Lo que hoy se ve en las corporaciones públicas a nivel territorial es que las posturas en ocasiones son cambiantes dependiendo de las coyunturas políticas del momento y los ‘favores’ que desde gobernaciones y alcaldías se puedan hacer a corporados, con el propósito de lograr mayorías que habiliten las ordenanzas y acuerdos que son de interés de las administraciones.

También puede suceder con la declaración política un efecto contrario nada positivo, pues los gobernantes territoriales a sabiendas de entrada de los apoyos políticos que tienen y en caso de ser mayoría, no necesitarían mayores esfuerzos para sacar adelante las iniciativas normativas o de desarrollo, y ello podría conllevar al pupitrazo sin que se analice a fondo la calidad y pertinencia de las propuestas.

Otra situación que se puede dar es que gobernantes que se eligieron a través de supercoaliciones, llamadas así por la cantidad de partidos que alcanzaron a ‘reclutar’, prácticamente se tomarán asambleas y concejos pues es lógico entender que estas fuerzas serán parte de la coalición de gobierno.

De suceder así podría producirse un efecto perverso debido a que el control político que es la función primordial que tienen consejos y asambleas prácticamente quedaría anulado por los próximos cuatro años.

Hay varios casos de hoy gobernadores electos que alcanzaron el triunfo en gran medida porque pusieron de su lado la mayoría de fuerzas políticas de una región, como sucedió con Nicolás García en Cundinamarca, quien fue respaldado por la coalición Gran Cundinamarca, integrada por La U, Cambio Radical, Partido Liberal, Partido Conservador, ASI y MAIS.   

Otro ejemplo de ello es Elsa Noguera, quien se hizo elegir gobernadora del departamento del Atlántico con el coaval de Cambio Radical, Liberal, Centro Democrático y Partido Conservador.

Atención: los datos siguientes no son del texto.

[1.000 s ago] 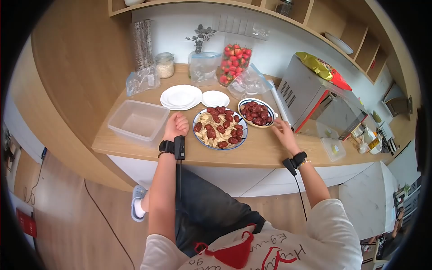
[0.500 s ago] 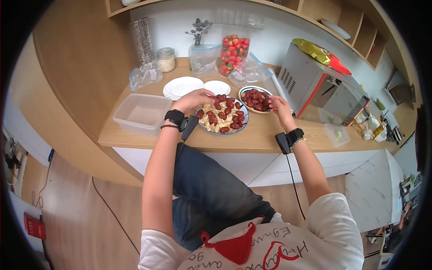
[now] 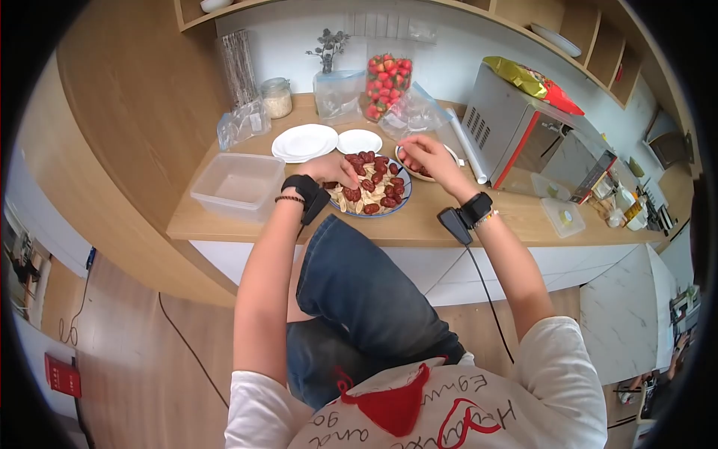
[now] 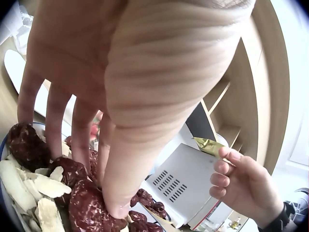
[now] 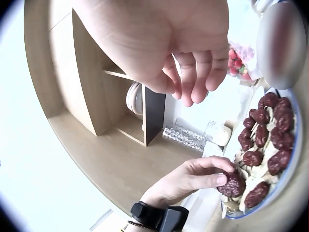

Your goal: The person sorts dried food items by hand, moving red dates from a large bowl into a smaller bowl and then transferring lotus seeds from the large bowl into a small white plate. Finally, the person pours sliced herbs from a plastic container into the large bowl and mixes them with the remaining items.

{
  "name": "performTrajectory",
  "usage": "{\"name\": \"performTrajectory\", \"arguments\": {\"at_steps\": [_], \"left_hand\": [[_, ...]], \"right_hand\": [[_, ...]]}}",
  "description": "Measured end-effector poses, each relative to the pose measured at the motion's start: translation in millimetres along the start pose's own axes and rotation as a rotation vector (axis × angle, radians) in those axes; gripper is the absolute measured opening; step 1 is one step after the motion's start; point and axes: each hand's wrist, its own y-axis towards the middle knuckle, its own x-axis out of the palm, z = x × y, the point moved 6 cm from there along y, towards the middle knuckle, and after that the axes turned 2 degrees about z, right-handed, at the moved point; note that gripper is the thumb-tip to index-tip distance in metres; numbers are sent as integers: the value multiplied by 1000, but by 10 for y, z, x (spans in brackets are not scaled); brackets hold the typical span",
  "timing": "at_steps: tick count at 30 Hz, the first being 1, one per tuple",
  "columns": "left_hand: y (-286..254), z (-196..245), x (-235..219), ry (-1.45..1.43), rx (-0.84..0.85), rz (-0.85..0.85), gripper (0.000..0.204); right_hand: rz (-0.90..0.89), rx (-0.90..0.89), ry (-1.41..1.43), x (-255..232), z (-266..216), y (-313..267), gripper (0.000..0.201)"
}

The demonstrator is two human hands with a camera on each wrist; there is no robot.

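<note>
At the left side of a blue-rimmed plate (image 3: 409,196) of pale slices (image 4: 50,217) and dark red dates, the left hand (image 3: 329,170) reaches down. Its thumb and fingers pinch a date (image 5: 232,185), as the right wrist view shows. In the left wrist view the fingers of this hand (image 4: 91,82) spread down among the dates. The right hand (image 3: 435,163) hovers over a smaller bowl of dates (image 3: 424,172), partly hiding it. Loosely curled fingers on the right hand (image 5: 164,38) show nothing held.
A clear plastic box (image 3: 235,187) stands left of the plate, white plates (image 3: 305,142) behind. Farther back are a jar (image 3: 276,101), plastic bags (image 3: 340,101) and a bag of strawberries (image 3: 388,82). A roll (image 3: 467,146) and a microwave (image 3: 497,123) stand at right.
The left hand has moved from beside the plate onto its dates and pinches one. The right hand has moved from the small bowl's right edge to above it, leftward.
</note>
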Motion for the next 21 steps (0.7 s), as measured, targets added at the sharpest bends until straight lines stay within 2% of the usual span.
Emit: {"name": "performTrajectory", "arguments": {"at_steps": [1,6,9,15,18,21], "left_hand": [[-19,11,4,-13,-29,-45,31],[36,-75,19,5,-92,-177,38],[39,-137,56,-46,-45,-141,38],[20,-70,31,-85,77,-29,27],[37,-71,22,-35,-38,-7,26],[30,-95,10,20,-60,79,27]], "right_hand": [[-16,-51,3,30,16,65,22],[-164,3,-149,377,104,136,25],[-260,-75,-281,583,240,220,30],[-206,-92,-386,807,353,222,32],[-139,-98,-455,885,378,223,35],[-93,-117,-458,936,359,217,39]]}}
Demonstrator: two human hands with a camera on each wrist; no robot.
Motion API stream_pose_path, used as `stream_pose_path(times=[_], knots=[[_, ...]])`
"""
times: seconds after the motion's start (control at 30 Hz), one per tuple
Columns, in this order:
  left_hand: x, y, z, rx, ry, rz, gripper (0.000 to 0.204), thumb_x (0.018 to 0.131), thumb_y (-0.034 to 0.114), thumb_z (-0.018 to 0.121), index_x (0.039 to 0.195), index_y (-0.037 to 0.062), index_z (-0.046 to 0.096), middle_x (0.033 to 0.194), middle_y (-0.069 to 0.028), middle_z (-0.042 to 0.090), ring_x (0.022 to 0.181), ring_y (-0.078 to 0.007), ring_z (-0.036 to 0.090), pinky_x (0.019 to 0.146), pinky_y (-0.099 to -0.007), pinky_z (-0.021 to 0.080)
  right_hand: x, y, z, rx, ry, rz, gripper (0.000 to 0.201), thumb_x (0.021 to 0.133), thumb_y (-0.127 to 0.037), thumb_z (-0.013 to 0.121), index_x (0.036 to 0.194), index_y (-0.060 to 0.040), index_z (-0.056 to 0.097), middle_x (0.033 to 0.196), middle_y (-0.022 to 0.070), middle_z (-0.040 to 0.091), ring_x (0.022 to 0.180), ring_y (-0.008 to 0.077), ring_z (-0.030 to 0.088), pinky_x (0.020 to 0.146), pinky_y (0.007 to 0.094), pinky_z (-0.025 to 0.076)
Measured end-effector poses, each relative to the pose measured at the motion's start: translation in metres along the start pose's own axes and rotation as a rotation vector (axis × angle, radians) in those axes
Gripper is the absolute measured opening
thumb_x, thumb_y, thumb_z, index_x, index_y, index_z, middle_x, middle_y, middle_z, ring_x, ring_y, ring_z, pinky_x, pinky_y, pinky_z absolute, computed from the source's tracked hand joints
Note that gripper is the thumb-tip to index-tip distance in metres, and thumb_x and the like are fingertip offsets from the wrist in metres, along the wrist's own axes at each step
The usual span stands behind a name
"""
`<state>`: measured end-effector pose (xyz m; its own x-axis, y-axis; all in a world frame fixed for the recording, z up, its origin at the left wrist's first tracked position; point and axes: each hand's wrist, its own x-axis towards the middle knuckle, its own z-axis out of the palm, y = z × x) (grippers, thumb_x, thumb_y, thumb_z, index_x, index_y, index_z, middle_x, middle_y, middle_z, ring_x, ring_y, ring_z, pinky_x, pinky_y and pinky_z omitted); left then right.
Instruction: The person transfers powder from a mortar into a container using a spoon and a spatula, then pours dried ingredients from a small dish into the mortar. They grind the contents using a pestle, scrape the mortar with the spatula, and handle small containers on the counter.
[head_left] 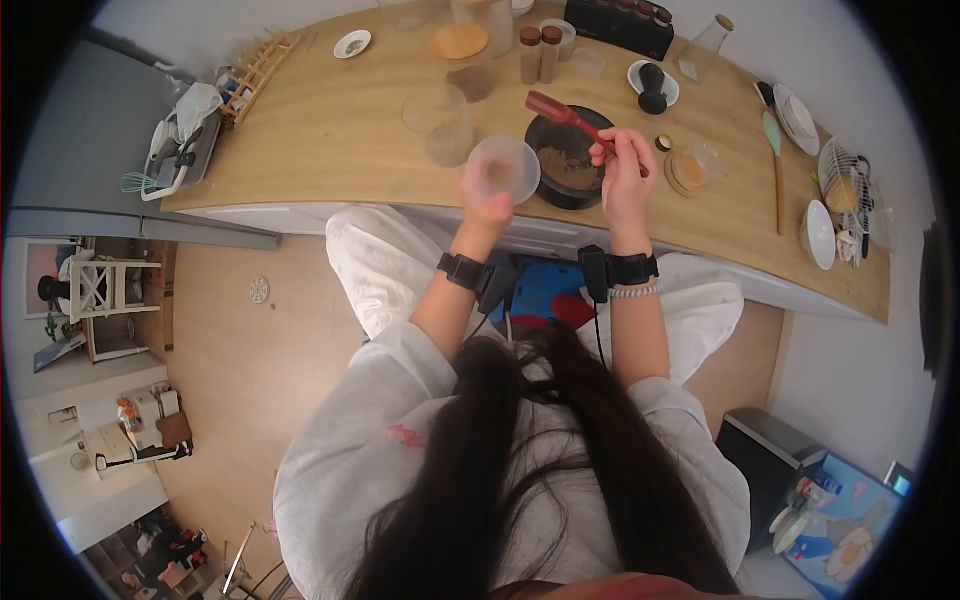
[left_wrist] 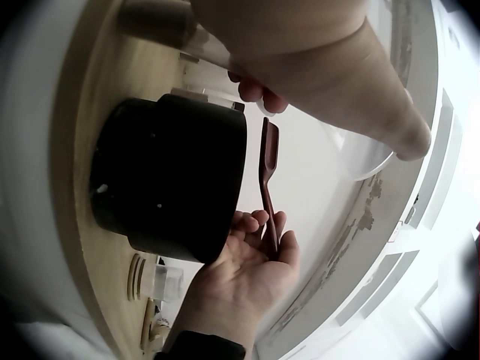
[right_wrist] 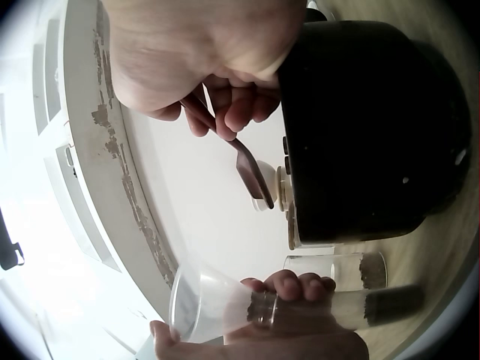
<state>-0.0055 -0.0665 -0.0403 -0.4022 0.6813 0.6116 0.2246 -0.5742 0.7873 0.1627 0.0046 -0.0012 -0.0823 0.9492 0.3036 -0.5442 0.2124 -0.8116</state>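
While the right hand (head_left: 629, 176) pinches a red spatula (head_left: 565, 114) slanting far-left over the pot (left_wrist: 180, 180), the left hand (head_left: 488, 207) grips a clear cup (head_left: 512, 165) beside the desk's (head_left: 300, 130) front edge.

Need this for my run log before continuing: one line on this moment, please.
left hand: holds clear cup | right hand: holds red-brown spoon above rim level of black pot | pot: brown powder inside
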Motion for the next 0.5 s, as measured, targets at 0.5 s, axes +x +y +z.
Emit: stream_pose_path(times=[0.5], knots=[[-0.004,-0.019,-0.003,0.027,0.083,0.059,0.072,0.074,0.068,0.049,0.095,-0.0004,0.054,0.093,-0.0105,0.055,0.088,-0.0226,0.053,0.079,-0.0331,0.042,0.000,-0.003,0.003,-0.007,0.002,0.000,0.020,0.093,-0.015,0.050,0.091,0.0022,0.060,0.077,0.0070,0.059,0.068,0.0108,0.053,0.061,0.0220,0.043]])
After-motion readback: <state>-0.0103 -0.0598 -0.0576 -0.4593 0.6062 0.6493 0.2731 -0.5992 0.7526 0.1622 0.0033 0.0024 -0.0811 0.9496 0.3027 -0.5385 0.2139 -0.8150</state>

También la apoyó MIRA y La U.

______

‘Freno’ de mano

No obstante también está el contraseguro de la norma que permite a los partidos cambiar su declaración política por una vez frente al Gobierno de turno en los cuatro años del periodo y así evaluar si vale la pena acompañarlo o no.

En este sentido está por ver la madurez en las regiones para el manejo de esta herramienta del Estatuto de la Oposición.